Tauxe R V
Centers for Disease Control and Prevention, Atlanta, Georgia 30333, USA.
Emerg Infect Dis. 1997 Oct-Dec;3(4):425-34. doi: 10.3201/eid0304.970403.
The epidemiology of foodborne disease is changing. New pathogens have emerged, and some have spread worldwide. Many, including Salmonella, Escherichia coli O157:H7, Campylobacter, and Yersinia enterocolitica, have reservoirs in healthy food animals, from which they spread to an increasing variety of foods. These pathogens cause millions of cases of sporadic illness and chronic complications, as well as large and challenging outbreaks over many states and nations. Improved surveillance that combines rapid subtyping methods, cluster identification, and collaborative epidemiologic investigation can identify and halt large, dispersed outbreaks. Outbreak investigations and case-control studies of sporadic cases can identify sources of infection and guide the development of specific prevention strategies. Better understanding of how pathogens persist in animal reservoirs is also critical to successful long-term prevention. In the past, the central challenge of foodborne disease lay in preventing the contamination of human food with sewage or animal manure. In the future, prevention of foodborne disease will increasingly depend on controlling contamination of feed and water consumed by the animals themselves.

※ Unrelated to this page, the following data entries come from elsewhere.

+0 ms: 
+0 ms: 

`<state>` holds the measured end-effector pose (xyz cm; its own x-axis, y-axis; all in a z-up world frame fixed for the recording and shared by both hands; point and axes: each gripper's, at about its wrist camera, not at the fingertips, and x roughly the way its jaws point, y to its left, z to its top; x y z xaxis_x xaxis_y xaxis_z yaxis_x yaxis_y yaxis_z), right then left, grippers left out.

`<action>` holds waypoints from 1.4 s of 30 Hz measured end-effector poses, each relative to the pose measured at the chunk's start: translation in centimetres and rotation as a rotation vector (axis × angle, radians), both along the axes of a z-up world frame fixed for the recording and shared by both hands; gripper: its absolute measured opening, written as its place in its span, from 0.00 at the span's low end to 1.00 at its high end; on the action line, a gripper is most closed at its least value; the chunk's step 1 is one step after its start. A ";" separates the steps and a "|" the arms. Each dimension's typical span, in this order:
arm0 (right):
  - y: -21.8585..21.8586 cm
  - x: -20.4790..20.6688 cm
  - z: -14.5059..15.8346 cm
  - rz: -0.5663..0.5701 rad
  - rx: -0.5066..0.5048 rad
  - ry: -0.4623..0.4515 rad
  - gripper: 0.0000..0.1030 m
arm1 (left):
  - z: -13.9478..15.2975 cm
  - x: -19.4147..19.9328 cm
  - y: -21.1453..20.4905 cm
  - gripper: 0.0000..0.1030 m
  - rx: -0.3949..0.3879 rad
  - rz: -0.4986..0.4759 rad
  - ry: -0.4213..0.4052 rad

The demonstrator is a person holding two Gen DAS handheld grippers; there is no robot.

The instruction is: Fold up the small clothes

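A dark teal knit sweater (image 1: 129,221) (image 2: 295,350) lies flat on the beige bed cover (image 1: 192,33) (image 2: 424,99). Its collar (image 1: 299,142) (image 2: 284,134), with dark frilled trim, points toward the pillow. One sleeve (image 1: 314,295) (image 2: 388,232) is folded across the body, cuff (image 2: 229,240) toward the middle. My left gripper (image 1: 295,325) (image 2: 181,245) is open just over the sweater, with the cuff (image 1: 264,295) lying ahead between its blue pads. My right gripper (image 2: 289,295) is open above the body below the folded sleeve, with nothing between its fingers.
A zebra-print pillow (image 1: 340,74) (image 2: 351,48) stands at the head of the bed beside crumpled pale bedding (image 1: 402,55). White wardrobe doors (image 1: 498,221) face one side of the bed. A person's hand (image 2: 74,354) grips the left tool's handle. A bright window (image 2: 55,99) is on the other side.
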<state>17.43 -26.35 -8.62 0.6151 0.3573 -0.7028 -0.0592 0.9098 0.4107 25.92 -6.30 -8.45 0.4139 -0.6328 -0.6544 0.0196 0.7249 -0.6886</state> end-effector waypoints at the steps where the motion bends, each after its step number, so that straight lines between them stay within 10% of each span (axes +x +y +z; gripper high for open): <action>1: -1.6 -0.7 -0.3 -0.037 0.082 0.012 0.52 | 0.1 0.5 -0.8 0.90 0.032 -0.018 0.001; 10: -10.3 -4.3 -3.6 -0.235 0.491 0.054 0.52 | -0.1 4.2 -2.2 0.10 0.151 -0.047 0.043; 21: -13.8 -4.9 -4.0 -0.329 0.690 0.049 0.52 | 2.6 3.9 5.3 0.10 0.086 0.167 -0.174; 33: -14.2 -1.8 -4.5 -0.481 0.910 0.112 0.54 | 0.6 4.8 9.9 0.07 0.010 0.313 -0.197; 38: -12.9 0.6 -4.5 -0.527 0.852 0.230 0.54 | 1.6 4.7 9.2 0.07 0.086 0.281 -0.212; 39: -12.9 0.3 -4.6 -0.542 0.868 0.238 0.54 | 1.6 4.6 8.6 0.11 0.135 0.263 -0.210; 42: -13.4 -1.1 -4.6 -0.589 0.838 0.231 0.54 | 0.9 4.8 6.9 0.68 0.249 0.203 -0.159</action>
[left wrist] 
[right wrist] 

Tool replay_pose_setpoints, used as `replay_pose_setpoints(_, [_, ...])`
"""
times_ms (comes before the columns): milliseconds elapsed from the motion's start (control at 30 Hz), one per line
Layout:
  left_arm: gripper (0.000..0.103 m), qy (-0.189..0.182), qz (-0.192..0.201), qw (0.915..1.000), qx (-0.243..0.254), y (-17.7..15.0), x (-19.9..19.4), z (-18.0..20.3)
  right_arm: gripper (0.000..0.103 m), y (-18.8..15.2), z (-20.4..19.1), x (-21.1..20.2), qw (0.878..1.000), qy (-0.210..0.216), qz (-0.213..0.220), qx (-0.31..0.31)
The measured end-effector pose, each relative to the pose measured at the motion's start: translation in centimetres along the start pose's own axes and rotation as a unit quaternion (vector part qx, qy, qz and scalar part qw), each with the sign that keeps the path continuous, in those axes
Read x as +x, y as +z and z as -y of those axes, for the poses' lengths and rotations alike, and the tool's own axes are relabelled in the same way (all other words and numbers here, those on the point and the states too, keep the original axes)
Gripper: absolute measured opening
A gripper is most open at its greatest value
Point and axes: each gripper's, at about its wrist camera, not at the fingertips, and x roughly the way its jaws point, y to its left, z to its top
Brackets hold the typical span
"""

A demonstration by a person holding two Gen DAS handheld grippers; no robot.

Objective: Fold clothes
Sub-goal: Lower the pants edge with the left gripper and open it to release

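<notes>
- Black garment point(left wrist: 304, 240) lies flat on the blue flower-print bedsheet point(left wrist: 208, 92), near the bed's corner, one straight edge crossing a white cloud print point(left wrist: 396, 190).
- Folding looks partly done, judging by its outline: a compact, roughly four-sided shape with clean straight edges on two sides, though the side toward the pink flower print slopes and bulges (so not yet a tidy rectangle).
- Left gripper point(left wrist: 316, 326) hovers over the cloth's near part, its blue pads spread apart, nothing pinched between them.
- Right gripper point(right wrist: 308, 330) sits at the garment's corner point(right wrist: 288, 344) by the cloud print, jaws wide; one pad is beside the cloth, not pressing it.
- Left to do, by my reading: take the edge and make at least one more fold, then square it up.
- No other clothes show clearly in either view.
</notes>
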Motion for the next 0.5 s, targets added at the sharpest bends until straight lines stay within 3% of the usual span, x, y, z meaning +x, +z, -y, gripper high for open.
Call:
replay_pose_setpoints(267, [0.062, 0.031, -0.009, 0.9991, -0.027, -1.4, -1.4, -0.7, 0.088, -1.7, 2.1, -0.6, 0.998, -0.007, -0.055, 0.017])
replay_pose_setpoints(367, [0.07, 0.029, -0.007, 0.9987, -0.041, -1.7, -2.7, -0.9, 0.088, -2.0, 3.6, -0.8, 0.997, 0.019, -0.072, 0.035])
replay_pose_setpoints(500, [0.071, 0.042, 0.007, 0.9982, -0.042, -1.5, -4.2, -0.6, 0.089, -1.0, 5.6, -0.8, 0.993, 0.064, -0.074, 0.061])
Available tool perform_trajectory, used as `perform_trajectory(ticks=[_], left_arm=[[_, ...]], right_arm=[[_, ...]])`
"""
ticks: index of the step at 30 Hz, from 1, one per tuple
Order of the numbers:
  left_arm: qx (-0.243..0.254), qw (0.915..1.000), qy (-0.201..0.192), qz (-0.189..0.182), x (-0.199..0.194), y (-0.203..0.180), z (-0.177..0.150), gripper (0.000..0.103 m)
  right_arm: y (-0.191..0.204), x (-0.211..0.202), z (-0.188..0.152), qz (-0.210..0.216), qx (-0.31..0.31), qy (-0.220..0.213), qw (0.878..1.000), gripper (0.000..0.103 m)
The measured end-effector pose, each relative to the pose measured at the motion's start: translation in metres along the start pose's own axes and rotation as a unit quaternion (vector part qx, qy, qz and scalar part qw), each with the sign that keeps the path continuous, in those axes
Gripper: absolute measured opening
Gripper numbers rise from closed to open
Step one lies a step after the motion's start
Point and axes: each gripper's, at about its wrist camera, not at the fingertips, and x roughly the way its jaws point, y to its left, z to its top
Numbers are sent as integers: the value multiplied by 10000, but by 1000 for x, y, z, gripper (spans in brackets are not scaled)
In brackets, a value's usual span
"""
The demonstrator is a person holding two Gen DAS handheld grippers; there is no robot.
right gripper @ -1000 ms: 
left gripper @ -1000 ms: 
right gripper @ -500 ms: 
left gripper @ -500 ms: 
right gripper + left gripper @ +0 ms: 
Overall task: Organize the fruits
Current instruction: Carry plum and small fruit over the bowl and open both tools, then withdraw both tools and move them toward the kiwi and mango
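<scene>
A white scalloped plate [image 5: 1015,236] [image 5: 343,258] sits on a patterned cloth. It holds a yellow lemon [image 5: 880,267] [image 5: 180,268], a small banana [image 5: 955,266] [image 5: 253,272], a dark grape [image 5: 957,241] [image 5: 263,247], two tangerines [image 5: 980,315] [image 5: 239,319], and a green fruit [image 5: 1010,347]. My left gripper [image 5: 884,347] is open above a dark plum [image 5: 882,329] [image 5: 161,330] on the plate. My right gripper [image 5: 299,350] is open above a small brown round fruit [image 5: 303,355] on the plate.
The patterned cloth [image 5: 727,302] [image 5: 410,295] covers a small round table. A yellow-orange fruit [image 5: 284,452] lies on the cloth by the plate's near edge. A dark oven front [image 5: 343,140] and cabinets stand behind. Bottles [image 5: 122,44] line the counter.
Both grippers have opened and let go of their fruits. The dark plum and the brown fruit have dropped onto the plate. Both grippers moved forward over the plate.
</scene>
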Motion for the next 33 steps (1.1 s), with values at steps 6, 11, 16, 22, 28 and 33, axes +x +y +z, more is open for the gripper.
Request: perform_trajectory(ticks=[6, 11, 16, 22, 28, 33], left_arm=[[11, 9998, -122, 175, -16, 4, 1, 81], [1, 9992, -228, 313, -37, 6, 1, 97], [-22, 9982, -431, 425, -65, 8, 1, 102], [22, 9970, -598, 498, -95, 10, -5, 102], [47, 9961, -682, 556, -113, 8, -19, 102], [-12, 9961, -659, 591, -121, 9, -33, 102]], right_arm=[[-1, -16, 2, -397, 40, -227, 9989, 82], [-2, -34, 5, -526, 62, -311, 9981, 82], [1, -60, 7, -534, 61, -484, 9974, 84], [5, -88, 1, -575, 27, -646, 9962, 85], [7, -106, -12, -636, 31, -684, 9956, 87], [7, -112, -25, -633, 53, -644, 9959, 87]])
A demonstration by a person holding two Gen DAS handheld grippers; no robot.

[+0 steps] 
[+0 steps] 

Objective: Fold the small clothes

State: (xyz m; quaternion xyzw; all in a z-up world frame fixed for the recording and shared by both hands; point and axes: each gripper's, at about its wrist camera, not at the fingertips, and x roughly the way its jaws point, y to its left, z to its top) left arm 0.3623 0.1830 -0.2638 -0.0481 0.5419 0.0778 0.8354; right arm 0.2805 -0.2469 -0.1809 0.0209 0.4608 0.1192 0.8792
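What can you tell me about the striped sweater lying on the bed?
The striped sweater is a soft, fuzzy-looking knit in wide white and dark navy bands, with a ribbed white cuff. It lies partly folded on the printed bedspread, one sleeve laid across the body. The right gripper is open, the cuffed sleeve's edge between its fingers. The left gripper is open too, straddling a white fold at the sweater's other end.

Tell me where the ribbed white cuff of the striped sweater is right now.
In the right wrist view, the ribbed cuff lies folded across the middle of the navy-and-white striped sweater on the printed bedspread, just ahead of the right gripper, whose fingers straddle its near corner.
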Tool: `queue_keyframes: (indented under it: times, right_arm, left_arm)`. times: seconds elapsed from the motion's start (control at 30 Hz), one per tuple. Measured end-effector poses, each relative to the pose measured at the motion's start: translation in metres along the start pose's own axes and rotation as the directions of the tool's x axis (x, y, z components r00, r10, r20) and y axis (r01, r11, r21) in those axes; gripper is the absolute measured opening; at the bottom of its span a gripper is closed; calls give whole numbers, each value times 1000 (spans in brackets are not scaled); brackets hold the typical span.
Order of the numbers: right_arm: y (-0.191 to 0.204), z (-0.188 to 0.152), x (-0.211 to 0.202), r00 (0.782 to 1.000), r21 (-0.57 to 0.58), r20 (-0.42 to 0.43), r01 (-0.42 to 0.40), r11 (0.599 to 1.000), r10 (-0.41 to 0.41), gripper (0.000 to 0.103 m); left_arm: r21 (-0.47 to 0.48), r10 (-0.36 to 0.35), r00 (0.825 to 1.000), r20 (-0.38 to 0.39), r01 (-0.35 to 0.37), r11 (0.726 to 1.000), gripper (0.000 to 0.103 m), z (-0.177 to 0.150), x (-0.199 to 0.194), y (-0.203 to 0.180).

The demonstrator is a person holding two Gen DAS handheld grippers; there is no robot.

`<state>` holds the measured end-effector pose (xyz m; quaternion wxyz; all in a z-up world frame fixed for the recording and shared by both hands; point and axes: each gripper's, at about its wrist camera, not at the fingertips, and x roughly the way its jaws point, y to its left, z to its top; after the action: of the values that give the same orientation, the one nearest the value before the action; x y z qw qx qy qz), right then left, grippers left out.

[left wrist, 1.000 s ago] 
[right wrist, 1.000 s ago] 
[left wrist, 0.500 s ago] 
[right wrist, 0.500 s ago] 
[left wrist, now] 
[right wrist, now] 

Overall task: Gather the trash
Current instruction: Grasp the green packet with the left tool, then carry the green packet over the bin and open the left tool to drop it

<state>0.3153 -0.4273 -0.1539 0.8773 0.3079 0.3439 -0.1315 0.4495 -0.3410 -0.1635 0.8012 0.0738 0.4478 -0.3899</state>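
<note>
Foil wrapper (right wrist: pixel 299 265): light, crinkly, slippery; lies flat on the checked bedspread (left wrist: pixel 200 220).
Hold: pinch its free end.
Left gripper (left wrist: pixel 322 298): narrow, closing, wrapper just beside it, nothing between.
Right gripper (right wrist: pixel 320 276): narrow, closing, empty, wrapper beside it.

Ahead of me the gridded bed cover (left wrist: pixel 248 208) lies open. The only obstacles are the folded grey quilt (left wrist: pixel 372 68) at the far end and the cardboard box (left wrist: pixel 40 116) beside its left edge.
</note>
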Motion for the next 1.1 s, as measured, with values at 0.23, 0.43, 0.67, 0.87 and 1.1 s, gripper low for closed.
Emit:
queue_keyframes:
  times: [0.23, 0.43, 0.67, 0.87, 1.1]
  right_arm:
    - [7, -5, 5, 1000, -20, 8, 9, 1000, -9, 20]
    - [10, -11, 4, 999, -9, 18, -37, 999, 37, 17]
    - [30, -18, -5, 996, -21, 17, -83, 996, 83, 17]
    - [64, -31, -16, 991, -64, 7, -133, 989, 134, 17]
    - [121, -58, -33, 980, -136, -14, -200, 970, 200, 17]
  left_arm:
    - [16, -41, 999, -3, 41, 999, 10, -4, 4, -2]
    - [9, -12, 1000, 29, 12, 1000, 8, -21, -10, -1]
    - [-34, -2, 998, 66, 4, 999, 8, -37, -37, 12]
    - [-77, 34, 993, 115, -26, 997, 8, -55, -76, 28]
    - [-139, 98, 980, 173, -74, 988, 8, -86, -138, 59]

食源性疾病的流行病学正在发生变化。新的病原体不断出现,有些已在全球范围内传播。许多病原体,包括沙门氏菌、肠出血性大肠杆菌O157:H7、弯曲杆菌和小肠结肠炎耶尔森菌,在健康食用动物体内存在宿主,它们由此传播到越来越多的食物中。这些病原体导致数百万例散发性疾病和慢性并发症,以及在许多州和国家发生的大规模且具有挑战性的疫情暴发。结合快速分型方法、聚集性识别和协作性流行病学调查的改进监测,能够识别并阻止大规模、分散性的疫情暴发。疫情调查和散发病例的病例对照研究可以确定感染源,并指导制定具体的预防策略。更好地了解病原体如何在动物宿主中持续存在,对于成功进行长期预防也至关重要。过去,食源性疾病的核心挑战在于防止人类食物被污水或动物粪便污染。未来,食源性疾病的预防将越来越依赖于控制动物自身所食用的饲料和水的污染。